J'ai commencé mon Coming-Out avec deux personnes jusqu'à présent. N, avec lequel je m'entends très bien et L qui reste tout de même sympathique.
Pour le premier, ça a été difficile à annoncer. Pour le second, ça a été pire ! Mais ils l'ont tout deux plutôt bien pris. (Avec indifférence peut-être...
La première semaine, je l'ai passée à ruminer. Moi qui patientais depuis tant de temps que ce "mal" passe et que je devienne "normal" en ne pensant plus à des garçons mais plutôt à des filles, je me suis trouvé devant le fait accompli : Cela fait trop de temps que je me sens attiré par des garçons pour espérer que ça ne soit que temporaire. Ça n'a rien d'une "recherche d'identité sexuelle", c'est mon orientation définitive.
Je ne l'ai pas choisi, ça non. Je le tolère tant bien que mal.
Cette réflexion me prenais toutes les fois que je me retrouvais au calme. Autant dire que dans ma tête, je n'ai pas eu beaucoup de répit et j'en ai souvent pleuré sous la douche ou une fois couché... oui ! Et alors !
Je me suis alors fixé l'objectif de le dire à quelqu'un pour me soulager de ce poids. Après quoi, je me sentirais plus libre sans doute et ça serait un premier pas vers un Coming-Out total. Et c'est N que j'ai choisi.

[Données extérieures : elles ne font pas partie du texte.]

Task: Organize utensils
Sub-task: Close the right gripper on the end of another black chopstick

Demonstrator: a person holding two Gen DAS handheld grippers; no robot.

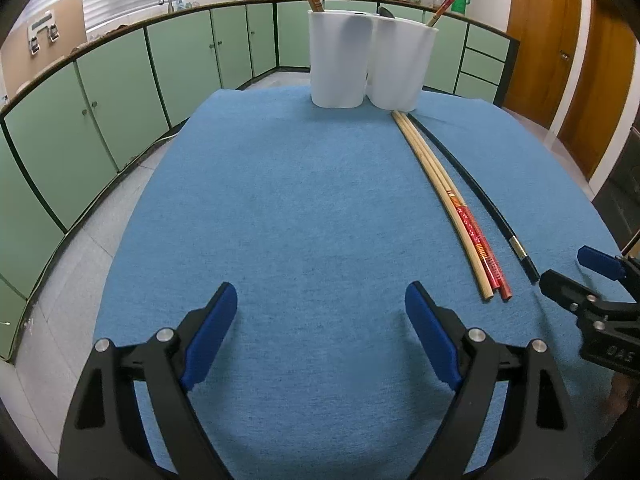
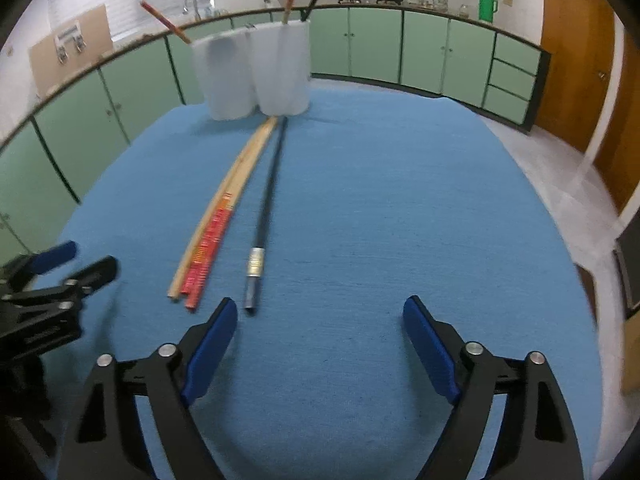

N est quelqu'un de très sérieux avec de bonnes notes partout. Il a un sens de l'humour que j'apprécie car basé sur l'auto-dérision. Nous sommes assis l'un à coté de l'autre dans la plupart des cours ce qui rend notre travail que plus efficace. Il m'apporte son savoir d'électronicien et moi, je l'aide pour tout ce qui touche à l'informatique. Bien qu'hétéro (il a une petite copine), tout le monde se plaît à le prendre pour un homo (c'est un sujet comme un autre pour pratiquer une forme d'humour que j'apprécie beaucoup moi, la moquerie), et plutôt que de le prendre mal, il en ri et entretient cette image quand l'occasion s'en présente. Il a même sorti un jour avant de quitter la classe et en réponse aux habituelles réflexions stupides : "Si je suis en IRIS, c'est parce que statistiquement, c'est la section où il y a le plus d'hommes !". Il m'avait même parlé d'un prof qu'il savait gay mais uniquement en de bons termes. Bref, N a une vue plutôt saine de l'homosexualité. Il m'est paru évident que c'était LA personne à qui l'annoncer en premier, celle qui avait le moins de chance de le prendre mal.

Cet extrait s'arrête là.